I hope I can be forgiven a little anecdote about my private life in this article, which does quickly turn to the subject of business. I recently had knee surgery to remove the broken bits caused by my years of competing at weightlifting and powerlifting (they give you a voucher for surgery with every trophy in those sports…). At the pre-op assessment a week before the procedure they threatened to bump me to the bottom of the waiting list if I refused to confirm what had been entered onto their computer system – ie surgery was taking place on the left knee. I couldn’t do that as it was the right knee that was broken, and in the end I had to contact the surgeon to pull rank. The same thing happened on the day of the operation, even when I gently tried to suggest that as my right knee was clearly very swollen, I was using a walking stick on my right side, and I was clutching an MRI of my right knee, I might actually be right. The pitying looks I got were classic. Usefully, this got me thinking about what lessons for business could be learned from these incidents. My conclusions are below.
The first lesson is the potential negative effects of creeping ‘processisation’ (apologies to Shakespeare!). As a founder member of the Institute of Business Process Re-engineering I have a keen interest in how processes can make or break a business. However, that does not mean that I value business processes over everything else. What I saw at the hospital was experienced nurses who were in danger becoming slaves to process and who gave IT systems more respect than they are due. Last time I looked, IT systems had not fully conquered the garbage in / garbage out problem (which is what had happened in my case through a perfectly forgivable human error). When I started out on my career, it was often a lack of formal documented processes that made things difficult, but these days we have processes for everything – including processes for processes (aka processes management). That is by and large a good thing, until following a process becomes a substitute for common sense.
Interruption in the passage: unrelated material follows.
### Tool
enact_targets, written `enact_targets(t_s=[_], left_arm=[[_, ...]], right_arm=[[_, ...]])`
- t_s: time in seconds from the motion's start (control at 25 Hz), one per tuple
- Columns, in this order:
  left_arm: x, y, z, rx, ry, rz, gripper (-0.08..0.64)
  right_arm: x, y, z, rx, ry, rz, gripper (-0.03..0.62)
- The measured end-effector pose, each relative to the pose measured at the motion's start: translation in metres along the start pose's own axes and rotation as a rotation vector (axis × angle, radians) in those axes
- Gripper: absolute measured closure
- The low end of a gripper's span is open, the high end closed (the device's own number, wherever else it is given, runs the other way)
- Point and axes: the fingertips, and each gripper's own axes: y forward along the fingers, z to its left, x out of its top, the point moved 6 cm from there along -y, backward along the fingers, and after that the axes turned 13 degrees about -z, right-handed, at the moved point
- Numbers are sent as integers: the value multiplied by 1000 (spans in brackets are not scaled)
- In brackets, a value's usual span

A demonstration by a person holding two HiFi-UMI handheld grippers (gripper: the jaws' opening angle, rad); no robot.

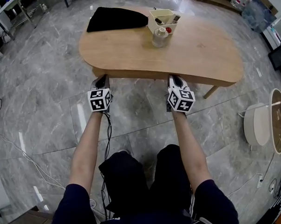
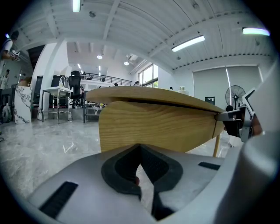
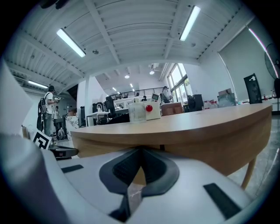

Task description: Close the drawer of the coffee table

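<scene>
Grey marble floor [image 1: 46, 90] lies all around the wooden coffee table [image 1: 198, 51]. Its worktop carries a black cloth [image 1: 115, 18], a small box [image 1: 164, 19] and a glass jar [image 1: 159, 37] on the far side. The drawer [image 2: 162, 127] sits under the table's near edge, and its wood front looks almost flush, so the closing seems close to finished.

The left gripper [image 1: 101, 83] and right gripper [image 1: 175, 79] are both at that near edge, well apart along the drawer front. Each has its jaws pressed together with nothing between them. Whether the tips touch the wood cannot be told.

To finish well, push with both tips evenly and straight into the table so the drawer does not skew on its runners. Ease off as it seats so the jar is not jolted.

Both forearms reach forward, roughly parallel, with the marker cubes facing up.
</scene>
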Motion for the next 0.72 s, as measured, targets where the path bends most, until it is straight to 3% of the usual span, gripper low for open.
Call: enact_targets(t_s=[0.36, 0.72], left_arm=[[6, 1, -5, -37, -1, -10, 535], [21, -25, -9, -9, -38, -57, 535]], right_arm=[[-1, 2, -1, -15, 43, -9, 566], [-7, -17, 17, 48, 34, 2, 566]])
The second lesson is the possible negative consequences of not listening to what the customer wants; a problem is often driven by a mistaken belief that you know what the customer needs better than they do. This has been a dominant theme in the years that I have been working on company and project rescues. I can give one real example safely because it was a few years ago, turned out well in the end, and the directors of the company have now retired. The company had been very successful in the engineering sector with one flagship product and some ancillary products and services. When the founder retired, a new CEO turned up with the attitude of ‘everything is crap’ and ordered that the flagship product be replaced with something more ‘modern’. The sales team were told to go and spread the word about this forthcoming ‘silver bullet’ product that would do everything and more… Unfortunately the company had made three bad (nearly fatal) mistakes:
- nobody ever asked the clients if they wanted the main product to be replaced, or whether their own production systems could accommodate a major and discontinuous change
- realising that they were on a sticky wicket, the sale people tried to justify the change to clients by saying that the current offering was ‘broken’, ‘not modern’ etc
- building the replacement product was outsourced and became a long running failing project that even made it into the trade press
Having been told that the current product was no good, and with no sign of the replacement product arriving any time soon, clients started to drift away. By the time my company was asked to get involved (we specialised in company rescues) the client was already in administration. Therefore, there were lots of legal and financial issues to be resolved by my colleagues while I led a campaign to keep the current clientele. As part of the rescue I used my project management experience to recast and deliver the new product based on true customer requirements and using the in-house personnel rather than the expensive external consultants (they had gone anyway by that stage).
I know I can seem like a stuck record when banging on about the need to focus on customer requirements, and to really listen to what they are telling you, but when so many of the problems you have resolved during your career have been caused by a failure in this regard, it does become a bit of an obsession.
BTW the nurses, doctors and surgeons did a great job and retain my undying gratitude. I hope they will forgive me for using a minor blip to make a broader point.